Fruit d’une performance live d’une heure, enregistrée à Kyoto puis retravaillée à la Villa Kujoyama, Commuters prolonge la recherche de Krikor sur les strates de la mémoire sonore. C’est un disque de textures, de résonances et de trajets intérieurs, où les rails deviennent lignes de fuite et les sons du voyage, fragments de conscience. Dans un monde saturé de stimuli, l’artiste renverse la perspective : écouter devient se souvenir…

Les signaux du départ

Photo Kukangendai
Kukangendai DR

Au Japon, chaque ligne de train possède son jingle, court, efficace, apaisant. Ces mélodies d’alerte, conçues pour guider les passagers, rythment des millions de vies. Krikor s’en empare, non pour les sampler frontalement, mais pour en traduire la vibration mentale : ce moment suspendu entre deux stations, entre la répétition du geste et la dérive de la pensée. Les motifs originaux sont déconstruits, étirés, froissés ; la banalité du transport se mue en rituel. À travers cette transmutation, l’artiste transforme le « signal » en « souvenir ».

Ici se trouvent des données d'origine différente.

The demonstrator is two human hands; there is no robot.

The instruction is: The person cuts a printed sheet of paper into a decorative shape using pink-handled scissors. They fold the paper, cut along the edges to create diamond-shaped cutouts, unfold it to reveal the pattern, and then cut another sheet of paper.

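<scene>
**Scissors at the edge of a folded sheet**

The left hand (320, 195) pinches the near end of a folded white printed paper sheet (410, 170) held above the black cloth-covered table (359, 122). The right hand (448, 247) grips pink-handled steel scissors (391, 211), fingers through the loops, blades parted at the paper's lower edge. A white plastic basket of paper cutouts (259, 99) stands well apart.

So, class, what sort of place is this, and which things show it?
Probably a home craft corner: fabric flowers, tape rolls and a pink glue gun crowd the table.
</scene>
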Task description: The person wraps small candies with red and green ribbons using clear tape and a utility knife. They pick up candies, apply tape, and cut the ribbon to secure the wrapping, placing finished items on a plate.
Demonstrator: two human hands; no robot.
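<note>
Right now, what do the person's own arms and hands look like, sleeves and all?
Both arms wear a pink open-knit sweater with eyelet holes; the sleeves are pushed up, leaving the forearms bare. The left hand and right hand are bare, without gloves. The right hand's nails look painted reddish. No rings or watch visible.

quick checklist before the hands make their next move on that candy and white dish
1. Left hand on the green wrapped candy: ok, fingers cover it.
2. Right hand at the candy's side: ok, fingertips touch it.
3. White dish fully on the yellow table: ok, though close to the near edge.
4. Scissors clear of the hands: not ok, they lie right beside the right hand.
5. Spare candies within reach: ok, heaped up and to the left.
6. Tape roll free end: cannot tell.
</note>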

La mémoire comme matière : « nos souvenirs sont-ils fidèles à la réalité, ou des reconstructions adaptées à notre récit personnel ? » interroge Krikor. La question innerve tout le projet. Ce disque, né d’un environnement ultracodifié, devient un laboratoire sur la plasticité du souvenir. Les sons ferroviaires s’y mêlent à des strates électroniques et à un trio instrumental (guitare, basse, batterie). Ensemble, ils tissent une trame mouvante, presque filmique : le passage des trains devient passage du temps. Les voix absentes laissent place aux fantômes des mélodies ; l’électronique agit comme un brouillard de mémoire.

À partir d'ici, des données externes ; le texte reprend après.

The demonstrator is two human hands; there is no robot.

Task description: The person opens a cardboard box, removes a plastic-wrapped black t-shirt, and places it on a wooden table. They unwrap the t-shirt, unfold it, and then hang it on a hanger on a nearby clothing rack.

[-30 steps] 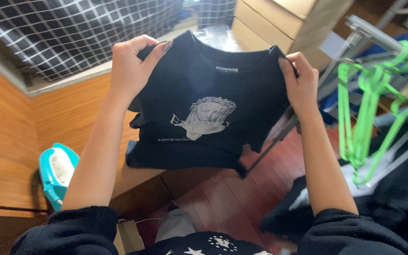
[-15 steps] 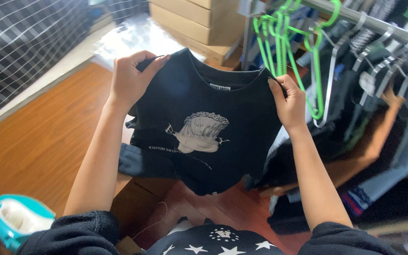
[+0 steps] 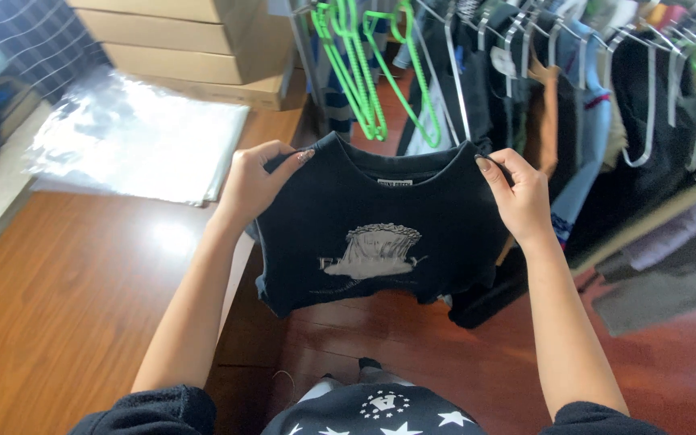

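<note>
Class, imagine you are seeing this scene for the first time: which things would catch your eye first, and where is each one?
First comes the dark T-shirt with a pale print, held up by its shoulders in mid-frame between the left hand and the right hand. Next, the bright green hangers hang just above it on a rack of clothes to the right. A shiny plastic bag lies on the wooden table at the left.
</note>
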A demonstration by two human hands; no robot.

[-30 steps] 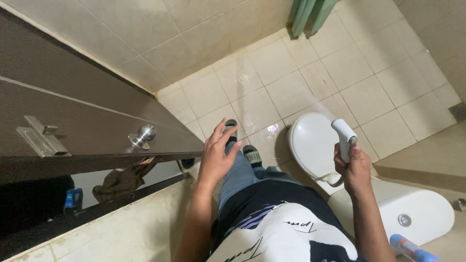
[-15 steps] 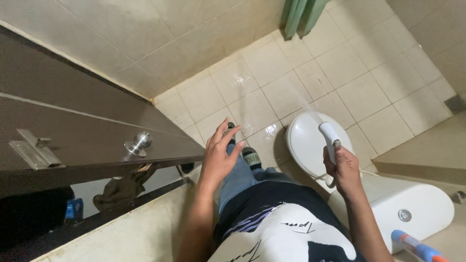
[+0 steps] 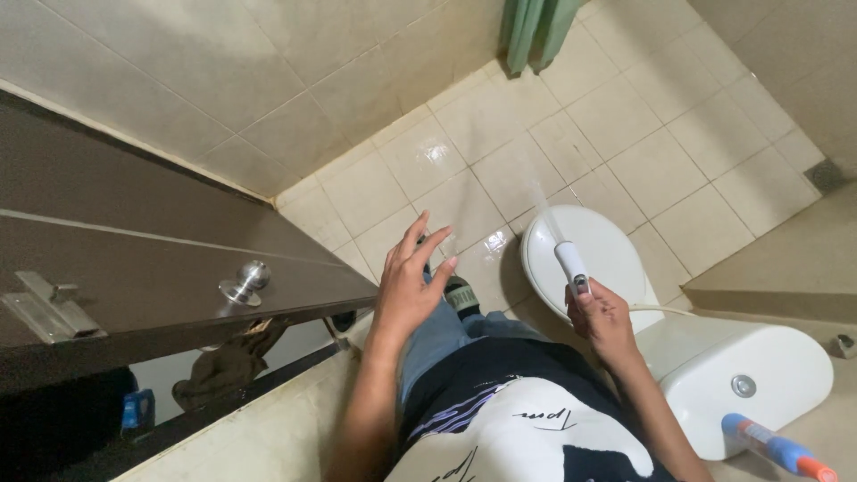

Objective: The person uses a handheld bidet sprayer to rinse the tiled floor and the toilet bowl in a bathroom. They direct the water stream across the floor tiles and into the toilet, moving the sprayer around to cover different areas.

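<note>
Head view, looking down in a tiled bathroom: the person's right hand (image 3: 605, 314) is wrapped around a white handheld sprayer (image 3: 569, 264), fingers closed on its handle, the nozzle aimed over the closed lid of a white toilet (image 3: 580, 254), where a faint jet of water shows. The left hand (image 3: 408, 287) hangs free above the floor tiles (image 3: 500, 170), fingers spread and holding nothing. Wet patches glisten on the tiles beside the person's shoe (image 3: 460, 293), so a slip looks possible. A tilt of the nozzle could likely send spray onto the jeans or the brown door (image 3: 134, 259) at left.
</note>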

« This record draws inspiration from the railway jingles of the Keihan, JR, and Hankyu lines connecting Kyoto and Osaka. » – Krikor Kouchian

Kyoto : enregistrement et réminiscence

Photo Krikor Kouchian
Krikor Kouchian DR

Enregistré en février 2025 à SOTO 外, avec les musiciens de Kukangendai – Junya Noguchi (guitare), Keisuke Koyano (basse) et Hideaki Yamada (batterie) – puis produit à la Villa Kujoyama, Commuters porte l’empreinte du lieu. On y sent l’air tiède, la lenteur des après-midi de Yamashina, le ronflement des trains dans la vallée. Ce n’est ni un disque de terrain ni un simple projet conceptuel : c’est une cartographie émotionnelle, une étude de ce que l’on retient d’un lieu quand on le quitte. Les sons ne documentent pas Kyoto ; ils en prolongent l’écho intérieur. Lignes de fuite et paysages mentaux : écouter Commuters, c’est entrer dans une zone où la rationalité s’efface. On passe d’une nappe douce à un beat tremblant, d’une mélodie noyée à un drone vibrant. Chaque fragment semble provenir d’un souvenir collectif : une annonce de quai, un rire, une réverbération métallique.

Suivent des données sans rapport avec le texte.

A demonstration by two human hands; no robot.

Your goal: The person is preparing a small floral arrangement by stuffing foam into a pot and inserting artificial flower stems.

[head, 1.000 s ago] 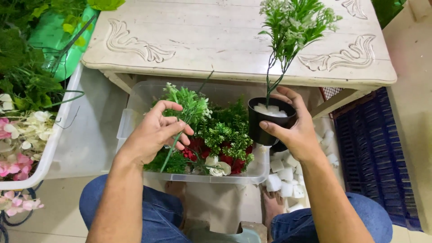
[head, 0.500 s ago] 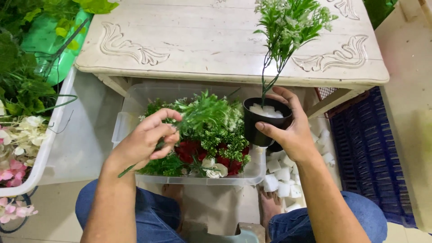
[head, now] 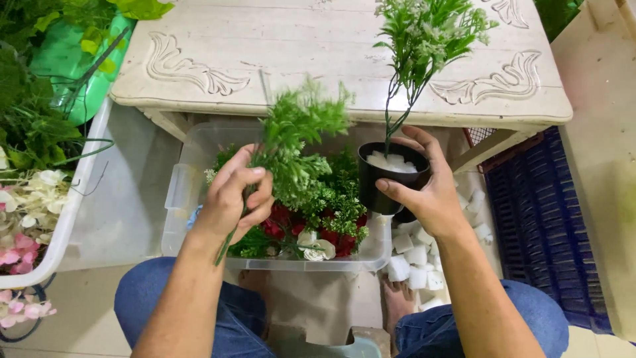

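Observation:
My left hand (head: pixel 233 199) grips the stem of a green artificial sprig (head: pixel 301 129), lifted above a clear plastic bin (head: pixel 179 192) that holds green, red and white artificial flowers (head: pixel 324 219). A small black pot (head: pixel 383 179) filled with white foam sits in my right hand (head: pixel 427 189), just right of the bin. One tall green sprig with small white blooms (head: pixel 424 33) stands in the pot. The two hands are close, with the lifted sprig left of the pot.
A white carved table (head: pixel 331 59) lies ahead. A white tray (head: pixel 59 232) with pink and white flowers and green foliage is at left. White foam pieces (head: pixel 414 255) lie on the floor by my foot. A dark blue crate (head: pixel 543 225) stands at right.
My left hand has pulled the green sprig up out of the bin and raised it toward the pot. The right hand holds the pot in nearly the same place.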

On pense aux travaux de Toshiya Tsunoda ou à la délicatesse quasi cinématographique d’un Fennesz. Pourtant, Commuters reste profondément personnel : une pièce d’écoute urbaine, sensible et fragile. Soutenu par la Villa Kujoyama, l’Institut français et la Fondation Bettencourt Schueller, 通勤者族 – Commuters inscrit Krikor Kouchian dans une lignée d’artistes qui transforment l’environnement en expérience sensorielle. En fin de parcours, on se surprend à fredonner un écho de gare, à ressentir une douce mélancolie : la musique n’imite pas le réel, elle en révèle les harmoniques invisibles. Sous ses airs de disque conceptuel, Commuters parle surtout du voyage intérieur que chacun porte. Les rails s’effacent, la mémoire reste.